The aryl hydrocarbon receptor (AhR) acts as a receptor that responds to ligands, including dioxin. The AhR–ligand complex translocates from the cytoplasm into the nucleus to induce gene expression. Because dioxin exposure impairs cognitive and neurobehavioral functions, AhR-expressing neurons need to be identified for elucidation of the dioxin neurotoxicity mechanism. Immunohistochemistry was performed to detect AhR-expressing neurons in the mouse brain and confirm the specificity of the anti-AhR antibody using Ahr^−/− mice. Intracellular distribution of AhR and expression level of AhR-target genes, Cyp1a1, Cyp1b1, and Ahr repressor (Ahrr), were analyzed by immunohistochemistry and quantitative RT-PCR, respectively, using mice exposed to 2,3,7,8-tetrachlorodibenzo-p-dioxin (TCDD). The mouse brains were shown to harbor AhR in neurons of the locus coeruleus (LC) and island of Calleja major (ICjM) during developmental period in Ahr^+/+ mice but not in Ahr^−/− mice. A significant increase in nuclear AhR of ICjM neurons but not LC neurons was found in 14-day-old mice compared to 5- and 7-day-old mice. AhR was significantly translocated into the nucleus in LC and ICjM neurons of TCDD-exposed adult mice. Additionally, the expression levels of Cyp1a1, Cyp1b1, and Ahrr genes in the brain, a surrogate of TCDD in the tissue, were significantly increased by dioxin exposure, suggesting that dioxin-activated AhR induces gene expression in LC and ICjM neurons. This histochemical study shows the ligand-induced nuclear translocation of AhR at the single-neuron level in vivo. Thus, the neurotoxicological significance of the dioxin-activated AhR in the LC and ICjM warrants further studies.

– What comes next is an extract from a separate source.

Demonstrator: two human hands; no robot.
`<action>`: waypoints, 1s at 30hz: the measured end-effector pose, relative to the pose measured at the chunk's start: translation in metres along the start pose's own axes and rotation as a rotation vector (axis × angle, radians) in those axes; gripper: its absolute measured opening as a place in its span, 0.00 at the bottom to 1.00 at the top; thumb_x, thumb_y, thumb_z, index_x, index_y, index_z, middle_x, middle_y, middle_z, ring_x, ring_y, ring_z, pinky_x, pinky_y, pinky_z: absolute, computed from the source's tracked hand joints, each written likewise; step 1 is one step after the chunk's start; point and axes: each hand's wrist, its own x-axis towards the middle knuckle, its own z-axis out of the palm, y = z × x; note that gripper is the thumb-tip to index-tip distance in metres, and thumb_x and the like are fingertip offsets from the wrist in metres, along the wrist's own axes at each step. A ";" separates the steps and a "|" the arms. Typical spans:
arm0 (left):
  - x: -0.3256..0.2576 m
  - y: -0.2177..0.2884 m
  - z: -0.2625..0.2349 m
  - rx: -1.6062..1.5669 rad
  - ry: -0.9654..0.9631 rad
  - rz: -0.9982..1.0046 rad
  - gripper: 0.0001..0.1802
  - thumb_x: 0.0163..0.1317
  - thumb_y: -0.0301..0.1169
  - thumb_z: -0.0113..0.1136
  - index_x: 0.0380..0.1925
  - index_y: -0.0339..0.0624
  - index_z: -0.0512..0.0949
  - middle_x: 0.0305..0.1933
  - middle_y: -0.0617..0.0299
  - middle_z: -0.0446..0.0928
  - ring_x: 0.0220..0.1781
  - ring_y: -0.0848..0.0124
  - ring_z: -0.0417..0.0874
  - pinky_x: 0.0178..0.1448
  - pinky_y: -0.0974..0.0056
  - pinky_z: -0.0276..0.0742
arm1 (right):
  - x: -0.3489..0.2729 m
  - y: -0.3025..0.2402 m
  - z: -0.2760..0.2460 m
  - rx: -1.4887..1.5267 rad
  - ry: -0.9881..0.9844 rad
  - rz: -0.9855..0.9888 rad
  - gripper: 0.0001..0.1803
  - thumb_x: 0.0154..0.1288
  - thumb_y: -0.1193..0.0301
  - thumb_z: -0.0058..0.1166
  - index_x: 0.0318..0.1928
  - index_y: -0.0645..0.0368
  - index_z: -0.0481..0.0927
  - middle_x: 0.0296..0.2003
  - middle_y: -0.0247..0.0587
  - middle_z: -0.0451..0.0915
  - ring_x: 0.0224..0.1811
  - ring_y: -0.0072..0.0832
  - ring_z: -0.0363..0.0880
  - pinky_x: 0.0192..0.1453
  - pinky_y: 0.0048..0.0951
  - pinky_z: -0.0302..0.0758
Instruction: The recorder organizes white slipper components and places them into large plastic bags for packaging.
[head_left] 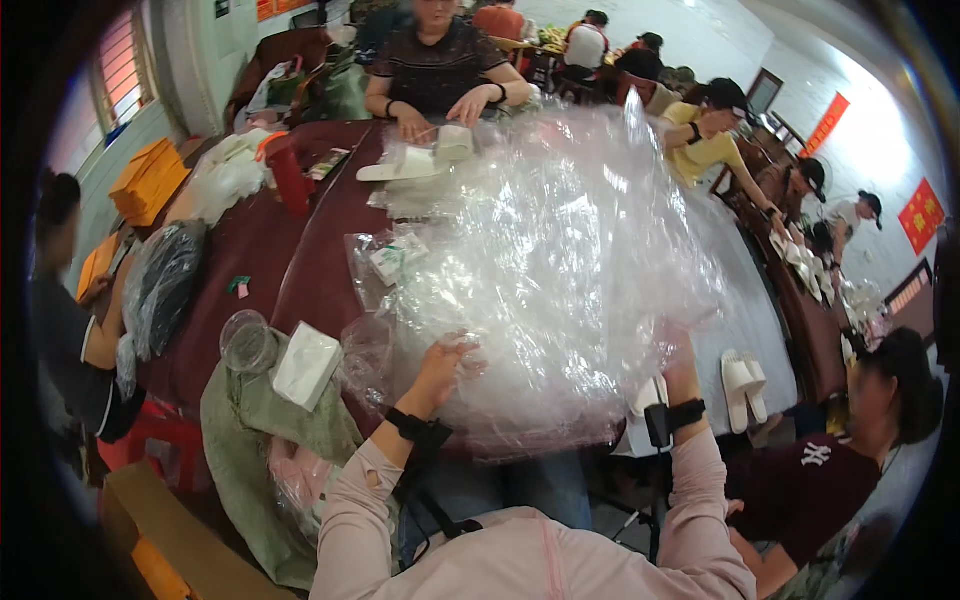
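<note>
above the near end of the dark red desk [300, 270], the person's two hands held up a large, crumpled mass of clear plastic bags [560, 270]. the left hand [440, 365] was closed, fingers pinching a lower fold of the film; the right hand [680, 355] lay largely behind the film, apparently gripping its right lower edge, though whether its fingers were fully closed could not be told. the hands stood well apart, with the plastic spread between them and billowing over the desk toward the far side, where a seated person handled a white slipper [405, 165]. beside the left forearm lay a white folded packet [305, 365] and a clear round lid [247, 345], both resting on a green cloth sack [250, 440]; a small bagged item [395, 258] lay on the desk just under the film's left edge. judged risks: the slippery, layered film could slide out of a pinch that held only one fold, dropping the whole bundle to the floor by the pair of white slippers [742, 385]; the trailing sheet could sweep the bagged item or the lid off the desk; and since the raised plastic hid the desk beyond it, the hands could snag unseen things there.
</note>
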 end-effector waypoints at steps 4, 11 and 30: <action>-0.001 0.000 0.011 -0.003 -0.009 -0.012 0.19 0.67 0.25 0.46 0.58 0.42 0.60 0.54 0.48 0.70 0.44 0.51 0.80 0.46 0.52 0.80 | -0.031 -0.022 0.055 -1.092 -0.204 -0.941 0.16 0.55 0.79 0.49 0.46 0.65 0.74 0.43 0.41 0.76 0.53 0.31 0.73 0.60 0.33 0.66; 0.010 -0.016 0.009 -0.024 -0.035 -0.046 0.19 0.65 0.25 0.47 0.56 0.43 0.61 0.55 0.48 0.70 0.46 0.48 0.79 0.51 0.48 0.78 | -0.080 -0.028 0.153 -0.361 -0.257 -0.560 0.22 0.60 0.76 0.46 0.56 0.69 0.67 0.51 0.46 0.74 0.53 0.33 0.74 0.58 0.31 0.68; -0.025 0.007 -0.003 -0.077 -0.059 0.013 0.50 0.57 0.59 0.54 0.67 0.39 0.44 0.69 0.52 0.54 0.69 0.62 0.55 0.68 0.55 0.57 | -0.081 0.135 0.101 0.027 0.297 0.078 0.07 0.54 0.78 0.53 0.35 0.61 0.77 0.33 0.37 0.77 0.39 0.28 0.73 0.44 0.28 0.70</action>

芳烃受体 (AhR) 是一种对配体（包括二恶英）有反应的受体。AhR-配体复合物从细胞质转移到细胞核中以诱导基因表达。由于二恶英暴露会损害认知和神经行为功能，因此需要鉴定表达 AhR 的神经元以阐明二恶英的神经毒性机制。进行免疫组织化学以检测小鼠大脑中表达AhR的神经元并使用Ahr ^-/-小鼠确认抗AhR抗体的特异性。AhR 的细胞内分布和 AhR 靶基因Cyp1a1、Cyp1b1和Ahr 阻遏物( Ahrr ) 的表达水平)，分别通过免疫组织化学和定量 RT-PCR 分析，使用暴露于 2,3,7,8-四氯二苯并-对-二恶英 (TCDD) 的小鼠。在Ahr ^+/+小鼠的发育期间，小鼠大脑在蓝斑 (LC) 和 Calleja major 岛 (ICjM) 的神经元中显示出携带 AhR，但在Ahr ^-/-小鼠中则没有。与 5 天和 7 天大的小鼠相比，在 14 天大的小鼠中发现 ICjM 神经元的核 AhR 显着增加，而不是 LC 神经元。在暴露于 TCDD 的成年小鼠的 LC 和 ICjM 神经元中，AhR 显着易位到细胞核中。此外，Cyp1a1、Cyp1b1和Ahrr的表达水平大脑中的基因（组织中 TCDD 的替代物）因暴露于二恶英而显着增加，这表明二恶英激活的 AhR 诱导了 LC 和 ICjM 神经元中的基因表达。该组织化学研究显示了配体诱导的 AhR 在体内单神经元水平的核转位。因此，二恶英激活的 AhR 在 LC 和 ICjM 中的神经毒理学意义值得进一步研究。